The more-than-double risk of cancer observed in the study cohort is similar in magnitude to the result of a 2006 study by Pandiani and colleagues (
8) that used probabilistic methods. Our study used a longitudinal design and examined incidence by diagnosis and race and, unlike a previous study that compared cancer incidence among participants with schizophrenia and bipolar disorder and found elevated risk of cancer in the group with schizophrenia only (
4), our results show heightened risk of cancer among persons with either diagnosis.

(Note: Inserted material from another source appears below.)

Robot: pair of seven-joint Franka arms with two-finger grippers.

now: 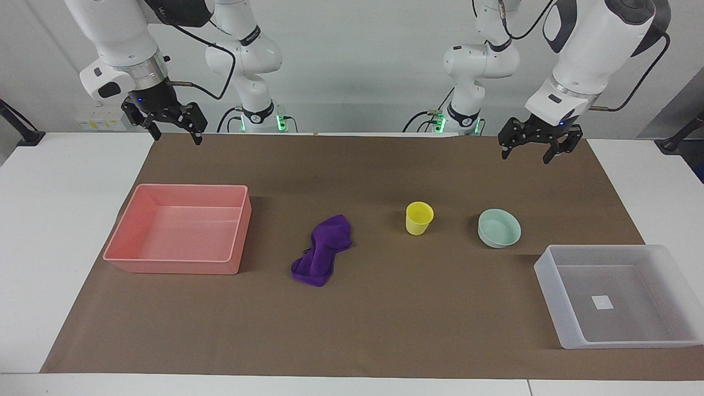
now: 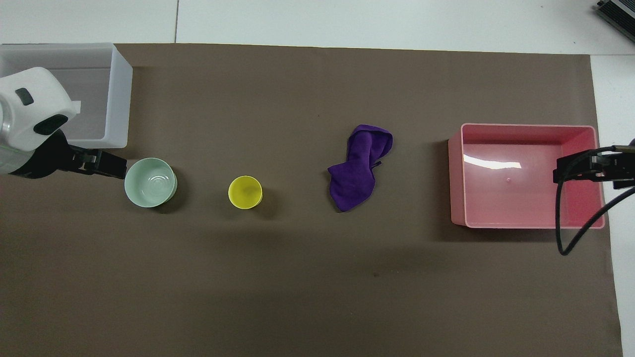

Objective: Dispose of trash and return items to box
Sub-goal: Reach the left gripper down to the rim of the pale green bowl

Increased risk of site-specific cancers suggests that risk factors disproportionately prevalent in the population with serious mental illness increase the risk of developing certain types of cancer. High rates of smoking in the population with serious mental illness likely contribute to lung cancer incidence, and research suggests a possible but inconclusive elevated risk of breast cancer due to low rates of childbearing and increased prolactin levels caused by use of particular psychotropic medications (
3). The risk factors contributing to high risk of colon cancer are less understood but may be related to smoking, a sedentary lifestyle, or a diet high in fat and low in fruits and vegetables (
9).
This study was limited by use of Medicaid administrative data. To address concerns about reliability and validity of diagnoses, we defined cases using methods validated by a 2003 study that demonstrated the ability of Ohio Medicaid claims data to identify incident breast cancer cases (
7). We were unable to determine the stage of cancer at diagnosis, and the Medicaid sample did not include all persons with schizophrenia or bipolar disorder in the state; some persons with serious mental illness may have had private insurance or been covered by Social Security Disability Insurance rather than SSI, and this group is likely of higher socioeconomic status than the study population. However, a 2010 study showed that 87% of persons with schizophrenia received government health insurance such as Medicaid, suggesting that our population was likely representative of much of the population of interest (
10). In addition, the Medicaid sample by definition covered an insured population, whereas the SEER data were population based and included persons without insurance.
Conclusions
Adults with either schizophrenia or bipolar disorder had heightened risk of developing cancer, specifically lung, colorectal, and breast cancers, with no differences between African Americans and whites. Better understanding of how behavioral and pharmacological factors increase cancer risk among persons with serious mental illness, and more information on the extent to which the population receives appropriate cancer screening and treatment, are important in order to improve health in this vulnerable group. Clinicians and mental health system administrators, together with primary care providers, should promote appropriate cancer screening and work to reduce modifiable risk factors, such as smoking, among persons with serious mental illness.
Acknowledgments and disclosures
Funding was provided by grant R01MH074070 from the National Institute of Mental Health. The authors thank the Maryland Department of Health and Mental Hygiene for its collaboration.
The authors report no competing interests.